Originally From
Creamy Portobello Penne with Goat Cheese
marioninjapan wants to cook this
5-ish?
Italian
- 3 tablespoons olive oil
- 1 cup white wine
- 1 tablespoon minced garlic
- 2 15-ounce can diced tomatoes
- 1 ½ pounds Portobello mushrooms
- 1 ½ lbs penne
- ½ cup chopped fresh parsley
- 8 oz goat cheese
- 1 tablespoon chopped fresh rosemary
- 1 cup grates Romano, Asiago, or Parmesan cheese
- 1 teaspoon salt
- Freshly ground black pepper
Put olive oil in a wide deep pot over low heat and add garlic. Remove and discard stems from mushrooms. Slice the mushrooms in half if their caps are wider than 4 inches, and then slice mushrooms thinly. Add to the skillet with the garlic and cook until tender about 10 minutes. Add herbs, salt, and pepper and cook 5 minutes more. Add wine and let it boil away, then add tomatoes and simmer.
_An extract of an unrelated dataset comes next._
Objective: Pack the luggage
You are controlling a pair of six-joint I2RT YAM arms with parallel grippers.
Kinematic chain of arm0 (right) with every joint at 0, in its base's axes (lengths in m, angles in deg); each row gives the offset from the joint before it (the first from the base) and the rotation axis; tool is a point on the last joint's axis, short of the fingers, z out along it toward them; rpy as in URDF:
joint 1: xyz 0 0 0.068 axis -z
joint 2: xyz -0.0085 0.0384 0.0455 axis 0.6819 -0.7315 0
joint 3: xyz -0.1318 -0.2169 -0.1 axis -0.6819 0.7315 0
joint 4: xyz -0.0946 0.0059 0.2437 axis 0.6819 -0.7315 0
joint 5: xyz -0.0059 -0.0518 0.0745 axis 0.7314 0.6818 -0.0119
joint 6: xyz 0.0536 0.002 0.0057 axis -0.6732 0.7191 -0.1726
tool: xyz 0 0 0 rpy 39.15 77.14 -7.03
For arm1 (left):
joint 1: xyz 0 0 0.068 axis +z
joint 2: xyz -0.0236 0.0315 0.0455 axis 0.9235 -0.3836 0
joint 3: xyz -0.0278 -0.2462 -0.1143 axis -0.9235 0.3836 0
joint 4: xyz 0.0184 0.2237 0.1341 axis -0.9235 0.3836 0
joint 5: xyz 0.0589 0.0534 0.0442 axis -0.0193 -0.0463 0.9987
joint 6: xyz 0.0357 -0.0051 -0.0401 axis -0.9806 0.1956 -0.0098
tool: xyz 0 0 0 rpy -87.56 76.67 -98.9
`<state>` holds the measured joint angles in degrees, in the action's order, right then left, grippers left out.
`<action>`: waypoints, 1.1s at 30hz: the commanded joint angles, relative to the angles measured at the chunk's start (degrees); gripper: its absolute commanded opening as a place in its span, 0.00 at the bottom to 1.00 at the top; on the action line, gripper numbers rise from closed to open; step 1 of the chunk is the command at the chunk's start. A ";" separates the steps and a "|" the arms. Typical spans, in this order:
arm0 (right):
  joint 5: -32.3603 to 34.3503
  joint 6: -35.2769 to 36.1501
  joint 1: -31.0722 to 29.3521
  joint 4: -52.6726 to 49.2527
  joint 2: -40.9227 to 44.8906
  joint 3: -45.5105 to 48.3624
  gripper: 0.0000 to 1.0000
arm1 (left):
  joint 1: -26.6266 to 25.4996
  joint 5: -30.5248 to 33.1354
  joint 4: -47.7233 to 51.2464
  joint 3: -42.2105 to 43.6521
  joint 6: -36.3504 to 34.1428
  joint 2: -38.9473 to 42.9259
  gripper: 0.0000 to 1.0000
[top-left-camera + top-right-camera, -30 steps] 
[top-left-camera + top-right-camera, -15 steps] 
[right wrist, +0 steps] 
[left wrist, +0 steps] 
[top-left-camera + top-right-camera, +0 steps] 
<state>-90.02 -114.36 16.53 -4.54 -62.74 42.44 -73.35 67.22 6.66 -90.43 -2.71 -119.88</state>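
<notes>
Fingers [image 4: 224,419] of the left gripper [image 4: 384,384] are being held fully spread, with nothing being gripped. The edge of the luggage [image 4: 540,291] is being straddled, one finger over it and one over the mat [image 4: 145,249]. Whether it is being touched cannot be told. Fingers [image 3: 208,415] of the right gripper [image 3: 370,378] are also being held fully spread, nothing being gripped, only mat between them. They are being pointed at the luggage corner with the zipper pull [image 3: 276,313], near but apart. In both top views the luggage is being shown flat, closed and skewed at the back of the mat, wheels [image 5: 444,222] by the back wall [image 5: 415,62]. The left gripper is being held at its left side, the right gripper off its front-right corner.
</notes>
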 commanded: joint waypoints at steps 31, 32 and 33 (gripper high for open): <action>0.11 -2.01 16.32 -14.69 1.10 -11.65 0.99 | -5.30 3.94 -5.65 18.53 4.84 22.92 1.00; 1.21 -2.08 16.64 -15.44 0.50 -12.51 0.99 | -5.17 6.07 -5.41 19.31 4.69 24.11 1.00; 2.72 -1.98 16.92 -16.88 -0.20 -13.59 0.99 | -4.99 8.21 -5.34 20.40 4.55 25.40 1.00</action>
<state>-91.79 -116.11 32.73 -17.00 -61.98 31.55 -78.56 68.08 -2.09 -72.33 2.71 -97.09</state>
Meanwhile, bring a large pot of water to a boil. Add pasta and cook until just barely tender (it will continue to cook in the sauce). Add goat cheese to mushrooms, stirring and breaking it up until its completely melted. Toss with drained pasta. Add a little boiling pasta water to the dish if it seems a little dry—it should be creamy. Serve in a wide bowl topped with grated cheese.